Millane – religiöser Fanatismus und Autokratie
- Christoph Fromm

- 13. März
- 2 Min. Lesezeit

Sie kommt wahnsinnig nett und harmlos daher. Millane, einer der neuen, tiefgläubigen Stars des Internet. Sie liebt Jesus und ihren Mann und ordnet sich gerne bereitwillig beiden unter. Jesus ist alles für sie – er ordnet ihr Leben und sorgt im Zweifelsfall sogar dafür, dass sie immer einen Parkplatz findet. Gespickt werden solche Botschaften, ganz im Stil der Zeit mit Anglizismen – schließlich will man ja möglichst viele junge Leute ansprechen. Wenn man dieses Geplapper etwas genauer unter die Lupe nimmt, wird es weitaus weniger harmlos. Die bedingungslose Hingabe an Jesus, der ihr immer sagt, was sie zu tun und zu lassen hat, könnte sich im Zweifelsfall ganz leicht auf die ebenso bedingungslose Hingabe an einen anderen Führer verschieben einen neuen „deutschen Messias“, das haben unsere Großeltern schon einmal ganz prima hinbekommen.
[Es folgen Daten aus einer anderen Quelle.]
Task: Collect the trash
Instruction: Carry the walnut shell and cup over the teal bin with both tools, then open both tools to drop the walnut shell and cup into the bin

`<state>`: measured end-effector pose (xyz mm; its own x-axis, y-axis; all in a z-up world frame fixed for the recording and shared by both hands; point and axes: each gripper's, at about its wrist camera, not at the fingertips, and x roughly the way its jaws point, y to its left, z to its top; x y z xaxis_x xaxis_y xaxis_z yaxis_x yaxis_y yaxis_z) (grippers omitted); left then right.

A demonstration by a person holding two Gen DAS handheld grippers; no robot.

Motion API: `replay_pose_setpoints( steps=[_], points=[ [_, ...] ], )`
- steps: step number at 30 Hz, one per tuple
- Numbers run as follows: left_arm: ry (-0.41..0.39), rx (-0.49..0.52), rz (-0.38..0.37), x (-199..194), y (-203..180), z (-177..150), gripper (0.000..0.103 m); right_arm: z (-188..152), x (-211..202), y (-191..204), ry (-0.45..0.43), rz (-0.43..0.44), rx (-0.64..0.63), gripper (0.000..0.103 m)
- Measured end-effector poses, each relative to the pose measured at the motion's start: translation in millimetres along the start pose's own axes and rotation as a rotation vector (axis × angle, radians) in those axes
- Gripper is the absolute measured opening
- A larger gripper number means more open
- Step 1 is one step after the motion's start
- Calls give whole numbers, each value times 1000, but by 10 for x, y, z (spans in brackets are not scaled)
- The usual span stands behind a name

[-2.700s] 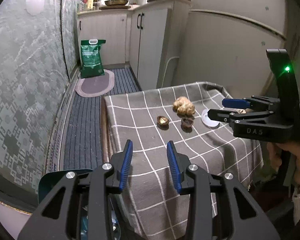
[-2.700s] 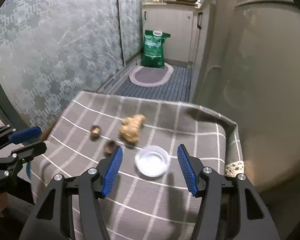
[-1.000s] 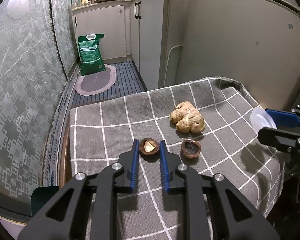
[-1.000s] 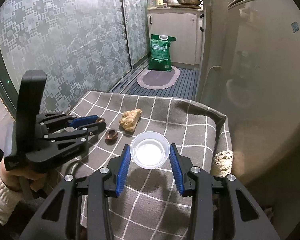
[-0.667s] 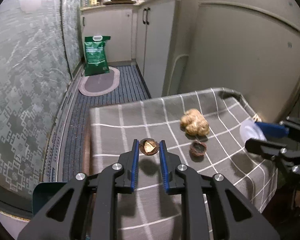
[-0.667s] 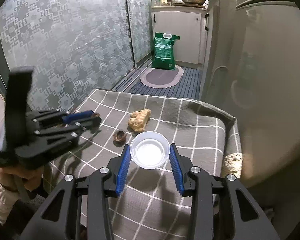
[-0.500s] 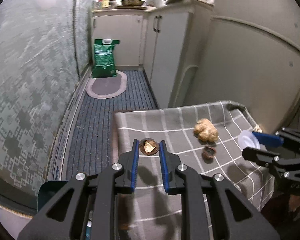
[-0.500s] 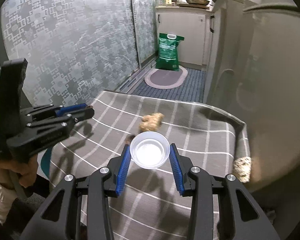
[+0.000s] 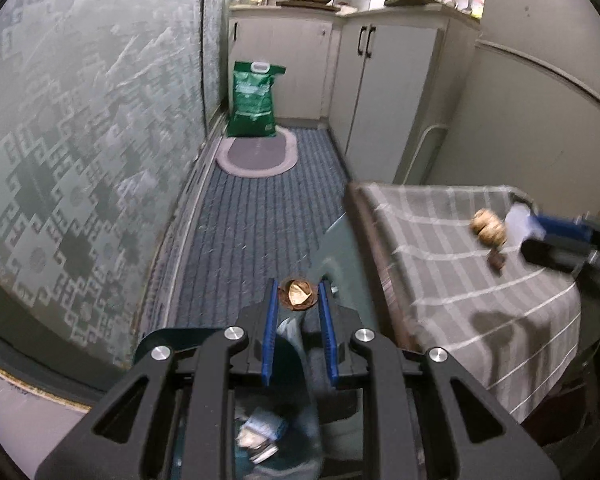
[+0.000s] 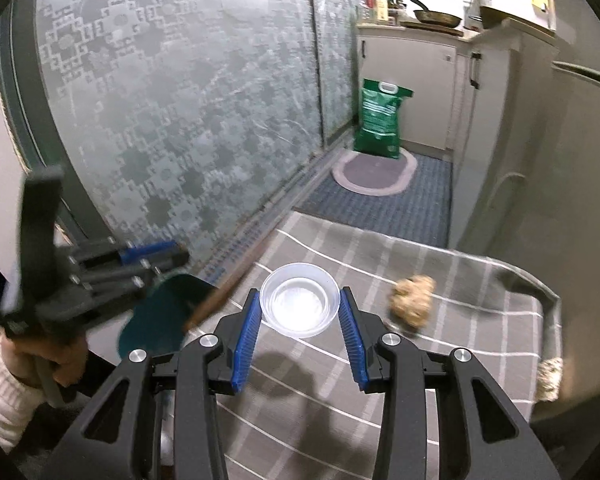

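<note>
My left gripper [image 9: 298, 302] is shut on a brown walnut shell half [image 9: 297, 295] and holds it off the table's left edge, above a dark green trash bin [image 9: 260, 420] with litter inside. My right gripper [image 10: 300, 308] is shut on a clear plastic cup [image 10: 300, 300] and holds it above the checked table. A crumpled tan paper ball [image 10: 412, 296] and a second walnut shell [image 9: 497, 261] lie on the cloth. The left gripper also shows in the right wrist view [image 10: 156, 256], blurred, beside the bin's green lid [image 10: 160, 312].
The table with the grey checked cloth [image 9: 460, 280] stands against a pale wall. A patterned glass door [image 9: 80, 140] runs along the left. A green bag [image 9: 254, 100] and an oval mat [image 9: 256, 152] lie on the striped floor by white cabinets [image 9: 360, 80].
My left gripper closed on the walnut shell, lifted it and carried it left off the table to above the bin. My right gripper closed on the cup and lifted it, moving left.
</note>
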<state>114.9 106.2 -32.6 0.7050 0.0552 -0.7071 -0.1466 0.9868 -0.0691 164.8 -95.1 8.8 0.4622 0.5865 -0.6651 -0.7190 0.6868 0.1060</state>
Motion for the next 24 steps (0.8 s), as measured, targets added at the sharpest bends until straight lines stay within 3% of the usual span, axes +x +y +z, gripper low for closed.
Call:
replay_pose_setpoints(
  steps=[17, 24],
  points=[
    [297, 52, 89, 503, 558, -833, 22, 163, 387, 639, 51, 79, -73, 40],
    [357, 62, 97, 565, 648, -983, 24, 181, 540, 847, 77, 102, -100, 40]
  ],
)
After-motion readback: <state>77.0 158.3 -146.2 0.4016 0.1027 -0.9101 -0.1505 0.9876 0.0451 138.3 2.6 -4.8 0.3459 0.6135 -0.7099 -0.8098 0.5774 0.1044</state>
Endgültig vorbei ist es mit der Harmlosigkeit, wenn man verfolgt, wie fundamentalistische Christen, Freikirchen und Evangelikaner nach amerikanischem Vorbild auch in Deutschland ganz gezielt Gesellschaft und Politik unterwandern. Es gibt bereits jetzt massive Verbindungen zwischen diesen Kreisen und der AFD. Und wenn man wissen will, wo das alles hinführen kann, muss man nur einen Blick in die USA werfen. Dort gab es gerade das gespenstische Bild, auf dem evangelikanische Pfarrer gemeinsam mit Trump im Weißen Haus für den Sieg im Iran beten. Dazu passt ein Kriegsminister Hegseth, der ungeniert „Deus vult“, einen Slogan der Kreuzritter proklamiert und auf seiner Brust das Abzeichen dieses Ordens eintätowiert trägt.
Hegseth setzt sich ganz offen für einen möglichst brutalen Krieg ein, frei von irgendwelchen humanitären Erwägungen. Das ist nicht mehr so weit weg von Goebbels „totalem Krieg“.
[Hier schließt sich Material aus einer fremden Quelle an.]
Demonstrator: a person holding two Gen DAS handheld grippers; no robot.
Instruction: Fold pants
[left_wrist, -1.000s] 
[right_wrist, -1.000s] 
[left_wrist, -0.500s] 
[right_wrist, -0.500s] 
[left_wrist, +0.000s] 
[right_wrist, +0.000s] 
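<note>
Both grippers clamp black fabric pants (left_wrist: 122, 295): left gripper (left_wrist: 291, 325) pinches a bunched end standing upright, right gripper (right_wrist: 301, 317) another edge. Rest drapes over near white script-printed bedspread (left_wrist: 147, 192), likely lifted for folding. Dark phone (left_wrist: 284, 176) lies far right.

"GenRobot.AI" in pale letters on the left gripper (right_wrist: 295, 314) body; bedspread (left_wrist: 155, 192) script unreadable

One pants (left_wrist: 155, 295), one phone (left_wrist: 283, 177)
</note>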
Man muss befürchten, dass im Zweifelsfall auf Floskeln wie „I love you“ gegenüber Andersdenkenden nicht viel Verlass ist. Hegseth hat ja in einer Rede vor der amerikanischen Generalität deutlich gemacht, dass für Schwule und Queere, psychisch Labile und auch Übergewichtige im US-Militär in Zukunft kein Platz mehr ist. Man darf sich vielleicht in Kürze auf morgendliche Körperertüchtigung der US-Generalität mit ihrem Oberbefehlshaber freuen. Vielleicht darf Trump als Vorturner da auch mitmachen.
In Kriegen Machtambitionen und die Gier nach Rohstoffen hinter einer religiösen Maske zu verbergen, das hat alte schlechte Tradition und reicht tatsächlich bis ins Mittelalter und die Kreuzzüge zurück. Dass sich heute aber wieder viele Menschen auf diese Art und Weise täuschen lassen, das hat viel mit der Umerziehung vom Denken zum Glauben zu tun, die in letzten dreißig Jahren auch in der deutschen Kulturszene massiv stattgefunden hat und an der auch der öffentlich-rechtliche Rundfunk nicht unschuldig ist. In zahllosen schlechten Serien und Reihen wurde und wird da ein Gut/Böse Schema zelebriert, werden die immer gleichen Schablonen wiederholt, so dass jetzt viele Bürger offensichtlich dazu bereit sind, schablonenartiges Nichtnachdenken auch auf die politischen Ereignisse zu übertragen.
Es ist allergrößte Wachsamkeit geboten, wenn sich fanatischer Glaube mit autokratischen Machtambitionen verbündet. Wer dazu einige interessante Details benötigt, kann sie gerne in meinem neuen Roman „Hitler – Prophet der Finsternis“ nachlesen. Es ist erschreckend, wie brandaktuell das alles wieder ist!